[Source records]
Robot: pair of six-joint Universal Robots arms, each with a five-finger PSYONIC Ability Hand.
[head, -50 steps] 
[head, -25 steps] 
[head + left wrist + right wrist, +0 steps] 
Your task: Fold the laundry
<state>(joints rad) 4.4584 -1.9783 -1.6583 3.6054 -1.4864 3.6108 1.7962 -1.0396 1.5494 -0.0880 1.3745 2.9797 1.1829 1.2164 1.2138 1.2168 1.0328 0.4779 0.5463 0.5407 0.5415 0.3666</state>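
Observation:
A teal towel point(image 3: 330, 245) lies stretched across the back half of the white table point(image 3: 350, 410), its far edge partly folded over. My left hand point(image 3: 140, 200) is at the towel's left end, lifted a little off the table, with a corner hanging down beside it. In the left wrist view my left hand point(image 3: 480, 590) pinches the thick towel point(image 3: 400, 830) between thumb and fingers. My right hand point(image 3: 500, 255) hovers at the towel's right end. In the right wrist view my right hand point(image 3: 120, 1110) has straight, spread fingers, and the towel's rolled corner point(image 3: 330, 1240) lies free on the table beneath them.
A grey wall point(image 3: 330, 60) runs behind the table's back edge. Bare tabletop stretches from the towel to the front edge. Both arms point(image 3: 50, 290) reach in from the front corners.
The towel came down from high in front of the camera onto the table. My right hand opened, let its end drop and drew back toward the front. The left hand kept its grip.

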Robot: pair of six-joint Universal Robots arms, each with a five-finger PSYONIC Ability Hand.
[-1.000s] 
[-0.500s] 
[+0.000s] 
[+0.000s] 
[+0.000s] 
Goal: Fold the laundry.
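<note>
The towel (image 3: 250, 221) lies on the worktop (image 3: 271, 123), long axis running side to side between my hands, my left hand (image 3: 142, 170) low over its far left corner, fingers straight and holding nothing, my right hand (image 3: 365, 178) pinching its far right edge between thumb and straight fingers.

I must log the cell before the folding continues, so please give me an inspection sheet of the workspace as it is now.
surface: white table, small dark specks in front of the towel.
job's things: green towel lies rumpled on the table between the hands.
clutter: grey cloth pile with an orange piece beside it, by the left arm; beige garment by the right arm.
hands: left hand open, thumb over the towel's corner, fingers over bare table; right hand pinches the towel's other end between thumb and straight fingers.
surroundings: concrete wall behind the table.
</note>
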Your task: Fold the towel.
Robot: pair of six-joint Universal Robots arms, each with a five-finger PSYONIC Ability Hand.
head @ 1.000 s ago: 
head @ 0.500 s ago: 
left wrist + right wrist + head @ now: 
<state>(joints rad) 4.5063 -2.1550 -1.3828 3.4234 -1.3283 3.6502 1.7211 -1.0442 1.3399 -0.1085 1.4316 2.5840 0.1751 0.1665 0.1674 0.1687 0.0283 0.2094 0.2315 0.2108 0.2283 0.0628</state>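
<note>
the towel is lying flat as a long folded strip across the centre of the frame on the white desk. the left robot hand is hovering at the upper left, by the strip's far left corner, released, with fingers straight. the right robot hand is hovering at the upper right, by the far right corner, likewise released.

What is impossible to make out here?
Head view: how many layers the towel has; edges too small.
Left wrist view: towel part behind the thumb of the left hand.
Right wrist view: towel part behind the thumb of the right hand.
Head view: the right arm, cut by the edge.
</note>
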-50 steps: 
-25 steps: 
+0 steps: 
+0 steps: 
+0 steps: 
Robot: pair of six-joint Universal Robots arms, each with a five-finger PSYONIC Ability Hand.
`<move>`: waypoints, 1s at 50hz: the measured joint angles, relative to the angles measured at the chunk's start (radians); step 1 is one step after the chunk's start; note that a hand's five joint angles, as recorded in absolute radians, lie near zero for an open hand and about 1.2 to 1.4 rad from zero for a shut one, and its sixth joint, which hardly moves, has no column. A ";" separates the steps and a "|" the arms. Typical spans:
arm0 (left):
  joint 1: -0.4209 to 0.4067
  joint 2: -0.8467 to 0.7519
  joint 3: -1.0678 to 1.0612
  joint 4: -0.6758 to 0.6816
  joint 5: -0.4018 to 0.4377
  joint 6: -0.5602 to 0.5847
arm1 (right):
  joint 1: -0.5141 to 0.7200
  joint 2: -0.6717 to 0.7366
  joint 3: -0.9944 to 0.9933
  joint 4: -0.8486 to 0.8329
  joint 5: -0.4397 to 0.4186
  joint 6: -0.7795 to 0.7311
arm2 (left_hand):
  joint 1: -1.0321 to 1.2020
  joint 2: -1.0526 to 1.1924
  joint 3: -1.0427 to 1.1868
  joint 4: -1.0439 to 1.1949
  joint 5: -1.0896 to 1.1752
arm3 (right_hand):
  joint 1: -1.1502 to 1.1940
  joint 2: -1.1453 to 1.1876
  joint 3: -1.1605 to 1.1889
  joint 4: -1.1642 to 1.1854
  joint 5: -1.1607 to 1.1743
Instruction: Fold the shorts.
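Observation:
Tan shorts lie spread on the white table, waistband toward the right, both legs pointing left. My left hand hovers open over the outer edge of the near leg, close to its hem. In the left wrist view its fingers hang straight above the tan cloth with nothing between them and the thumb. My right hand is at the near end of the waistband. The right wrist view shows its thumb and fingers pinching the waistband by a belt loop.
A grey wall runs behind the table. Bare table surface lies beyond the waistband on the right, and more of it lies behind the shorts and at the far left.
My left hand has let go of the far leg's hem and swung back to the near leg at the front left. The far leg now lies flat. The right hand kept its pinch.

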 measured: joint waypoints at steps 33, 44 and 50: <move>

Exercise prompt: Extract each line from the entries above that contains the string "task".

Exercise result:
Your task: Fold the laundry
Your task: Fold the towel.

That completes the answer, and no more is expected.